__Exercise__:
Print the data below exactly, but only the lines from the one containing "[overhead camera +" down to the one containing "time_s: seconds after", inclusive.

__Stored data__:
-----

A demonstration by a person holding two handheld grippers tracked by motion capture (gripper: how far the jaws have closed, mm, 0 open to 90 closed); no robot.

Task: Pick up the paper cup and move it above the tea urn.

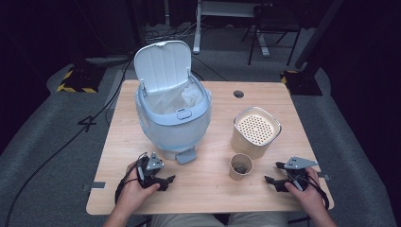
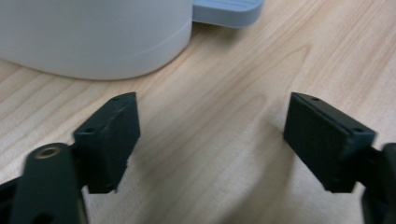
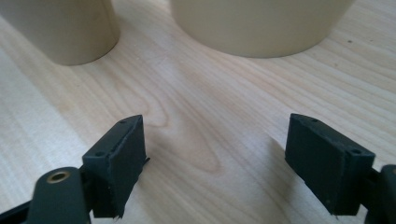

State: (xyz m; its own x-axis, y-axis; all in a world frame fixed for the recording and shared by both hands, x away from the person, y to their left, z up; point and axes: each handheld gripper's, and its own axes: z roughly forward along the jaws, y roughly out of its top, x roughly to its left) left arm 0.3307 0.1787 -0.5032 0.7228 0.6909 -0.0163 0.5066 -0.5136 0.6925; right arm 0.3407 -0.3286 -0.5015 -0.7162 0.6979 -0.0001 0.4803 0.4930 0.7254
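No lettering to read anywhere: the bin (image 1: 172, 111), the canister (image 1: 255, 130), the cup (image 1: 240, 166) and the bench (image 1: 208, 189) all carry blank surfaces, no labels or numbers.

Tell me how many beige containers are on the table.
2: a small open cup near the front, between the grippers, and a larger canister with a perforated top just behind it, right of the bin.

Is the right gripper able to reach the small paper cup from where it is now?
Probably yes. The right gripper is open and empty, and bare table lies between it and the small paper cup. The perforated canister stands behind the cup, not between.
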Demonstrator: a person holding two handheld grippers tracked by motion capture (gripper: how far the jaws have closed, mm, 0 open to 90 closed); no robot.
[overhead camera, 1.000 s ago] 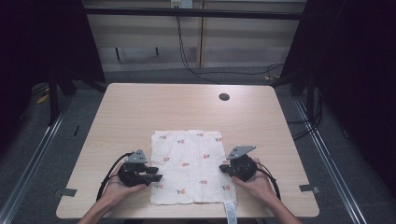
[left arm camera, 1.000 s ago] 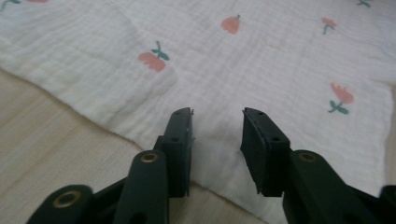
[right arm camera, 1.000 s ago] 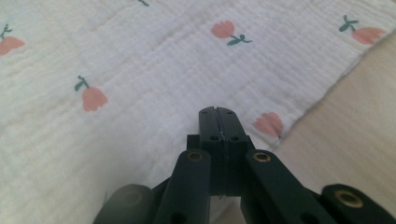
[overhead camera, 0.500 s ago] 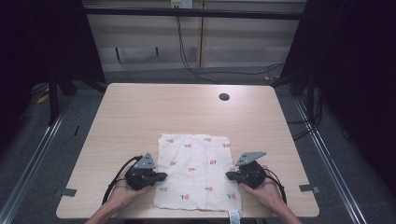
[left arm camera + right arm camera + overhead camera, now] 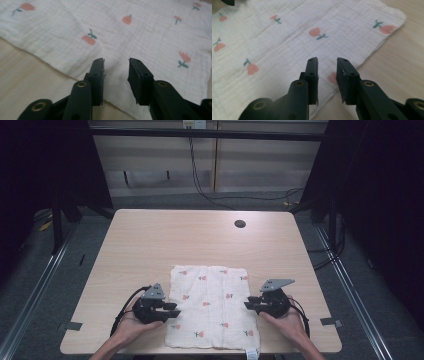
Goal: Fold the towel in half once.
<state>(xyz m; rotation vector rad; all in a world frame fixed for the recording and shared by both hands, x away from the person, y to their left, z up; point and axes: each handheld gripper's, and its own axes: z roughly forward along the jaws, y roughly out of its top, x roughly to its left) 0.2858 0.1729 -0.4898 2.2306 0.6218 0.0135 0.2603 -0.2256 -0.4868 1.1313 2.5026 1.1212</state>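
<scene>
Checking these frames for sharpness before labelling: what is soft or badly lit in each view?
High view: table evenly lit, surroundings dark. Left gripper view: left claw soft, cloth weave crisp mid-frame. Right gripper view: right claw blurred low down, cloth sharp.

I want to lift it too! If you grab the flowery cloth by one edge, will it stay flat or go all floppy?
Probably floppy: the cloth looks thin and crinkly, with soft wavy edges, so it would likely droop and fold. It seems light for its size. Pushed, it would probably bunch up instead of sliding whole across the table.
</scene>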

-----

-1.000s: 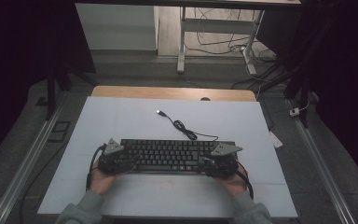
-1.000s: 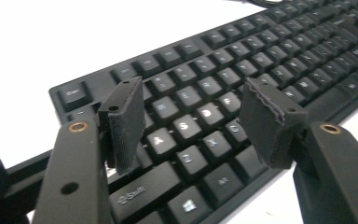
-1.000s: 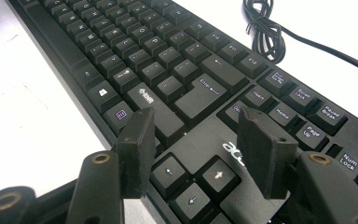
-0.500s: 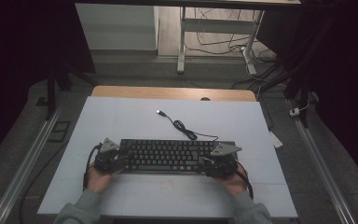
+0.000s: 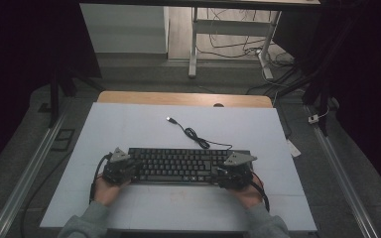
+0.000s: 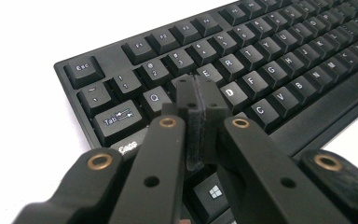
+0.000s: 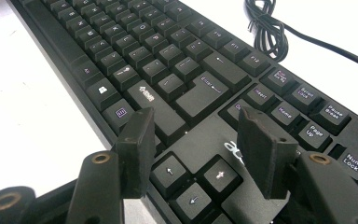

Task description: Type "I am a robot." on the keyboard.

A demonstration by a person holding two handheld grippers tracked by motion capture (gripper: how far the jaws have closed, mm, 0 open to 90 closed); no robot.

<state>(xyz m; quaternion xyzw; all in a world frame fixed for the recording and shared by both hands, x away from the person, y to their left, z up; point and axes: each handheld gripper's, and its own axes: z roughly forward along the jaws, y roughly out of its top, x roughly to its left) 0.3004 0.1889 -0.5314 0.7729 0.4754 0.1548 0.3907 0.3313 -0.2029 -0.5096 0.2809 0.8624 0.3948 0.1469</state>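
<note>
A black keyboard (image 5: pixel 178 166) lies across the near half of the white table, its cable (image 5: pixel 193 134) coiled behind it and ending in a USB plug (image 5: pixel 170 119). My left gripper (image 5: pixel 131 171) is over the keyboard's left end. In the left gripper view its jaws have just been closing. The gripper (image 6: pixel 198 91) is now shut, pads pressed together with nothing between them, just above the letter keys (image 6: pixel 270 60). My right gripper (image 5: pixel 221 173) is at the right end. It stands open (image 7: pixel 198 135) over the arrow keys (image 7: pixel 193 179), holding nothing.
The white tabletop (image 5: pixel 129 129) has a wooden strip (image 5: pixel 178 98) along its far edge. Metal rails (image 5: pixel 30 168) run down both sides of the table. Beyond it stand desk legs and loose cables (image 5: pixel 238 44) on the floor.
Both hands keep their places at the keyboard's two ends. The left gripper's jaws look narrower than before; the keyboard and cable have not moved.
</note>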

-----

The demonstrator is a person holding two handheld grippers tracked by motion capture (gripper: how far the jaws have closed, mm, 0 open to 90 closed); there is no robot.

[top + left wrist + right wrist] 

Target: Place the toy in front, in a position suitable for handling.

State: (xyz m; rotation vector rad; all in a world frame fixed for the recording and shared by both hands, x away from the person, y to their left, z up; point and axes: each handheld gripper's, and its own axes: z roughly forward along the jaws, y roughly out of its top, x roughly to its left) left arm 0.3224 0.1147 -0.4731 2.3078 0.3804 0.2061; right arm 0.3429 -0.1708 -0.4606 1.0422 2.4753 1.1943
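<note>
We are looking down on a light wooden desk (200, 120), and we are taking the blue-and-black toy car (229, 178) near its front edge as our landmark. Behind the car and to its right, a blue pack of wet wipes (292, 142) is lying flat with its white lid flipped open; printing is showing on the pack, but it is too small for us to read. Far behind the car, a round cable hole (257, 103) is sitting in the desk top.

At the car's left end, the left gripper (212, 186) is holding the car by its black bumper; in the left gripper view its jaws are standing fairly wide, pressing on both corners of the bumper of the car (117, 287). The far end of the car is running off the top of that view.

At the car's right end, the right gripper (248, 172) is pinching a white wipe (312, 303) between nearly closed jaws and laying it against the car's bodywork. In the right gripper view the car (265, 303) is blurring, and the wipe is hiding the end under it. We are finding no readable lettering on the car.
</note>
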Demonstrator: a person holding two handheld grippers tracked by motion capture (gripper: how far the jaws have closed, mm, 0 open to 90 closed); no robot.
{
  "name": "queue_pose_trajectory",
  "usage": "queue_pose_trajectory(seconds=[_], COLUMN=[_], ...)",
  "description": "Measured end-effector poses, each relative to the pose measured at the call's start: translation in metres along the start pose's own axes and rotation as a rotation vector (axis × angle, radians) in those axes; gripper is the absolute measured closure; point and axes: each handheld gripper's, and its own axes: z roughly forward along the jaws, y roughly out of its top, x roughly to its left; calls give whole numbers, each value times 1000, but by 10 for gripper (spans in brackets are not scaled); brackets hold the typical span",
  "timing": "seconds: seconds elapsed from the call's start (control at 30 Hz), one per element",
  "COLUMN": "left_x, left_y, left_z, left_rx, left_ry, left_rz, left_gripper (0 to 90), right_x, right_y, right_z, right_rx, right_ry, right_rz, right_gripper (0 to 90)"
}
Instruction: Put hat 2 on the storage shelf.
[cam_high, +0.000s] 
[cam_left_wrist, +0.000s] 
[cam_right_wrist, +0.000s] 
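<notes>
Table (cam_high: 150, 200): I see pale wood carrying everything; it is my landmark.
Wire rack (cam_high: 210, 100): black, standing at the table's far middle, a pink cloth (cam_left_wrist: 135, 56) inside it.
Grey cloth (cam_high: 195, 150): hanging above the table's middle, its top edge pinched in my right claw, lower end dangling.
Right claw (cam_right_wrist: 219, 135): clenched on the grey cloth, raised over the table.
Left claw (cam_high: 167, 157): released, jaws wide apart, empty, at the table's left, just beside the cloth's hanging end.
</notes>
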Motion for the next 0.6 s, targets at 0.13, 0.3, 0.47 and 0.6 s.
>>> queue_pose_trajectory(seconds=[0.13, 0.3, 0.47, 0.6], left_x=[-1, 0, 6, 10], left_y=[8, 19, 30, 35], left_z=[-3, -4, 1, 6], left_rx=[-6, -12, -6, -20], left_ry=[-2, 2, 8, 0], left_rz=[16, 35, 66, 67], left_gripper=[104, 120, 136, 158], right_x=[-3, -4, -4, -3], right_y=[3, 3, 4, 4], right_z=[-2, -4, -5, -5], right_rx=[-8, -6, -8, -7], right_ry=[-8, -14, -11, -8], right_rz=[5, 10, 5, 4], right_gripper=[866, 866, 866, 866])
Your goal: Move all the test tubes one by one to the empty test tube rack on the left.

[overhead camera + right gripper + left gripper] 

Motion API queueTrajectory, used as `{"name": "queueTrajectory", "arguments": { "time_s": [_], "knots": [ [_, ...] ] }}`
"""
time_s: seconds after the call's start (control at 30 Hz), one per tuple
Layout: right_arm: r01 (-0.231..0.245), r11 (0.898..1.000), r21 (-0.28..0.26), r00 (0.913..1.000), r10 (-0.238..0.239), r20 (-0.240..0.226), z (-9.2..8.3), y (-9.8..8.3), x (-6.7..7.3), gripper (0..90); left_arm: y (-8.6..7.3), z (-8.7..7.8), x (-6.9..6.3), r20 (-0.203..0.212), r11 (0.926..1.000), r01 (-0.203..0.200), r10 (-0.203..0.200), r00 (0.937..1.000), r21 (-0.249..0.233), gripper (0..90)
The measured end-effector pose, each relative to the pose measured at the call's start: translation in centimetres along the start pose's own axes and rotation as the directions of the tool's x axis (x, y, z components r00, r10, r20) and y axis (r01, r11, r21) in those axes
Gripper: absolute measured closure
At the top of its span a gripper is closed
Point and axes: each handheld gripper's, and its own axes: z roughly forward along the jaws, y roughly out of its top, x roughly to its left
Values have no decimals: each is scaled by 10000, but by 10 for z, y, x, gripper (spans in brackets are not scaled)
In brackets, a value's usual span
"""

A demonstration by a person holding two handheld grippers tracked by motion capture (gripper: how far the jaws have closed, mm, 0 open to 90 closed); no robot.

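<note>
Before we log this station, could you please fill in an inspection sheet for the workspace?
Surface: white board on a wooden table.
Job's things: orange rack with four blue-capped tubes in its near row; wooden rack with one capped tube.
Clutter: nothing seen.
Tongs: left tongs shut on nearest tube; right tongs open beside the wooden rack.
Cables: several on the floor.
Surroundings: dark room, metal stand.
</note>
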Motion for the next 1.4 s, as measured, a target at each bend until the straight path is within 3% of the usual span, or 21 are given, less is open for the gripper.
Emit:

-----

__Task output__:
[overhead camera + right gripper + left gripper] 

Motion API queueTrajectory, used as `{"name": "queueTrajectory", "arguments": { "time_s": [_], "knots": [ [_, ...] ] }}`
"""
time_s: seconds after the call's start (control at 30 Hz), one per tuple

Nothing remains to be added to the response.